Anunciado como o dono da 9 pela CBF, que confirmou no sábado (30) a numeração do Brasil para o Mundial dos Estados Unidos, do México e do Canadá, Matheus Cunha estreia com a camisa neste domingo (31), contra o Panamá, em amistoso marcado para o Maracanã, no Rio de Janeiro.
Vestir um número tão pesado assim é um privilégio, mas cheio de responsabilidade - ainda mais num ciclo em que as coisas não deram nada certo. Desde a Copa de 2022, seis jogadores usaram a 9 da Seleção. Só um marcou: Endrick, no distante 8 de junho de 2024, na vitória brasileira por 3 a 2 sobre o México, em amistoso antes da Copa América.
Richarlison passou em branco em todas as 12 vezes que usou a camisa. Endrick marcou uma vez, mas depois amargou oito jogos de jejum. A eles juntam-se João Pedro (quatro partidas), Igor Jesus (duas) e mais Gabriel Jesus e Yuri Alberto (uma cada).
Cabe a Matheus Cunha reescrever a história às vésperas da Copa do Mundo, embora o mesmo tenha dito, dias antes, em entrevista na Granja Comary, que prefere ser visto como um atacante de flutuação, não um centroavante típico que só tem o trabalho de finalizar as jogadas.
"Esse meu segundo ciclo [Na Seleção] é muito mais parecido com o United. Flutuação entre linhas, jogando como meia, o que eu venho exercendo mais no clube. Espero ser bem sucedido aqui como fui lá", disse o atacante, que na Inglaterra veste a 10.
Pelo Manchester United, o brasileiro somou dez gols e duas assistências em 35 jogos, rendimento que contribuiu na classificação à Champions League. Matheus Cunha não é o centroavante no clube, função que é revezada entre Benjamin Sesko e Bryan Mbeumo, então consegue se destacar mais.
"É gratificante poder demonstrar e ser reconhecido pelo ponto mais forte. Poder jogar em uma posição na qual você está mais habituado te dá mais confiança e felicidade", seguiu o novo camisa 9 da Seleção, que, no entanto, se coloca à disposição para o que Carlo Ancelotti precisar.

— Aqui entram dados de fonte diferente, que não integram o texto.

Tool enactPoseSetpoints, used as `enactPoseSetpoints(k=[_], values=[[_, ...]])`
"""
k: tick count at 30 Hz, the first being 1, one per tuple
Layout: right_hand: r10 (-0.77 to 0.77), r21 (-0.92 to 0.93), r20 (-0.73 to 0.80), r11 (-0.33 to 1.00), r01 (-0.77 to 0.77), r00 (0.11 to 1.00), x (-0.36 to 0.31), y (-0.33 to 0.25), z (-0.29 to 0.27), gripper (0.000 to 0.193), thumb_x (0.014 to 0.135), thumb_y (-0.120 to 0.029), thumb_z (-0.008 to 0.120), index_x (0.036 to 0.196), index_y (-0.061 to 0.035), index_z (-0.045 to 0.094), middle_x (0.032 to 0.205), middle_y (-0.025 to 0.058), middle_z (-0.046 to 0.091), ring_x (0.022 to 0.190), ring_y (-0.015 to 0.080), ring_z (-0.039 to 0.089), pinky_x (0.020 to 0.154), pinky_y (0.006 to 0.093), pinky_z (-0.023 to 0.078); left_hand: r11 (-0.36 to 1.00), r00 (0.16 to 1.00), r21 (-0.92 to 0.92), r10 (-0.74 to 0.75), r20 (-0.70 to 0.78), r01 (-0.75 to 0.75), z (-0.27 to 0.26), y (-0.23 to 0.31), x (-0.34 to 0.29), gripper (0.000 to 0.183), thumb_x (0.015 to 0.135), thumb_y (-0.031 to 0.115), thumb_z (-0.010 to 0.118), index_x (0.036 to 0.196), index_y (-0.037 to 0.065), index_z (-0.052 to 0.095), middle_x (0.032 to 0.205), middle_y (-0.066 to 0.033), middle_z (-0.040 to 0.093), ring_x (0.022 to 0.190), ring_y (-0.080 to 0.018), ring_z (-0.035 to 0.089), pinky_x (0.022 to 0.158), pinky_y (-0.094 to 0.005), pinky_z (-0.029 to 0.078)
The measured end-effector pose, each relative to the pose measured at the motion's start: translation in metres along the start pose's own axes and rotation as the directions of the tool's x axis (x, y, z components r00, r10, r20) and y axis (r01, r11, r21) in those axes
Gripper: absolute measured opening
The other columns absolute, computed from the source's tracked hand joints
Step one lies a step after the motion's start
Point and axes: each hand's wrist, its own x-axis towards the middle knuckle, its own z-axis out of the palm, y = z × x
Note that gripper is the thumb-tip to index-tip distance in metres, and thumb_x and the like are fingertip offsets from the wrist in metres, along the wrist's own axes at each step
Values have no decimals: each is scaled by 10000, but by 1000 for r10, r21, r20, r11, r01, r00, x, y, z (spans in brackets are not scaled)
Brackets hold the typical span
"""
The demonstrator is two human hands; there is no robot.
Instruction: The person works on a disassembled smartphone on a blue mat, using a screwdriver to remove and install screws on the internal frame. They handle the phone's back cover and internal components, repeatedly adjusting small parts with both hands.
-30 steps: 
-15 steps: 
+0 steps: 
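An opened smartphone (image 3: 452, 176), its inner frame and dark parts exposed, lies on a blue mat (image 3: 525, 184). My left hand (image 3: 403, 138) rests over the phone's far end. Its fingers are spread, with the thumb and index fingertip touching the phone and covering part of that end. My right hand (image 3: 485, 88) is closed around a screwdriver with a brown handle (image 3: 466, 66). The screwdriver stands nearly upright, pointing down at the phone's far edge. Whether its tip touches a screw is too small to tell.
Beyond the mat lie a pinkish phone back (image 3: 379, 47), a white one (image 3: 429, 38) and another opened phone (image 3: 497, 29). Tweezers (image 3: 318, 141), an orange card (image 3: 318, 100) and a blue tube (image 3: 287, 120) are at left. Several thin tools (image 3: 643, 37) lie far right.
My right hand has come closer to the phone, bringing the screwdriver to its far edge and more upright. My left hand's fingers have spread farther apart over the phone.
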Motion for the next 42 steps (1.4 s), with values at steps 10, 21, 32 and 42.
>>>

O primeiro passo para espantar a crise do número é uma boa atuação contra o Panamá, preferencialmente com um gol. Para uma camisa tão pesada quanto esta, passar quase dois anos sem balançar as redes pela Seleção é quase um crime. O amistoso serve de preparação, mas o foco, claro, é na Copa do Mundo.